A multiomic study of platelet-derived extracellular vesicles and impact of platelet concentrate sources

Abstract

[eng] Platelet-derived extracellular vesicles (pEVs) are a potent fraction of platelet concentrates, enhancing their therapeutic potential in regenerative medicine. This study evaluates pEV from three platelet sources: platelet lysate (PL), fresh platelets (fPs), and aged platelets (aPs), to determine how activation and storage conditions affect pEV characteristics, functionality, and molecular content. pEV are isolated using size exclusion chromatography (SEC) and characterized by transmission electron microscopy (TEM), western blot, and nanoparticle tracking analysis (NTA). Functional assays include wound healing, metabolic activity, and cytotoxicity. Protein and miRNA profiles are obtained through LC-MS/MS and miRNA arrays, followed by bioinformatic analysis.

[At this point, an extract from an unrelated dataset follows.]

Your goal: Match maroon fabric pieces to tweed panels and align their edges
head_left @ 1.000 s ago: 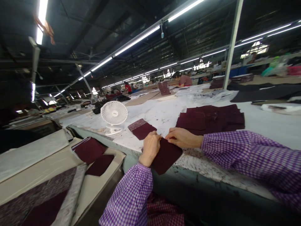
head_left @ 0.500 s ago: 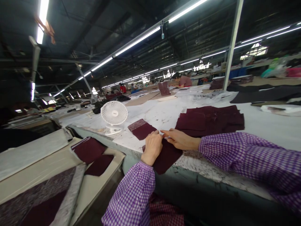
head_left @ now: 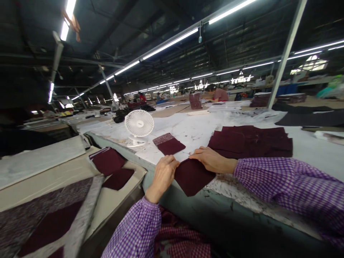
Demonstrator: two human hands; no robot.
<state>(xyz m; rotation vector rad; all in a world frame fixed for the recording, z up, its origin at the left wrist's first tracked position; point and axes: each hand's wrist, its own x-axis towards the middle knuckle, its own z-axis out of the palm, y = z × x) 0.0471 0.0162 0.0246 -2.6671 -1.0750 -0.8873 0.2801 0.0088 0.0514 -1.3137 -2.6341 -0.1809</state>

Findings show that PL-derived pEV exhibits the highest yield and purity, containing markers CD63 and CD9. Enhanced fibroblast migration in wound healing assays suggest a critical role for PL-pEV in hemostasis, proliferation, and remodeling phases. Multiomics analysis identifies upregulated miRNAs, particularly miR-210-3p and the miR-320 family, associated with wound healing. Differential protein analysis reveals an enrichment in immune response and wound healing pathways within PL-pEV. These results demonstrate the impact of platelet preparation methods on pEV molecular cargo and efficacy, with hsa-miR-320a, hsa-miR-320b, and hsa-miR-210-3p identified as key mediators supporting the clinical potential of PL-pEV in regenerative medicine.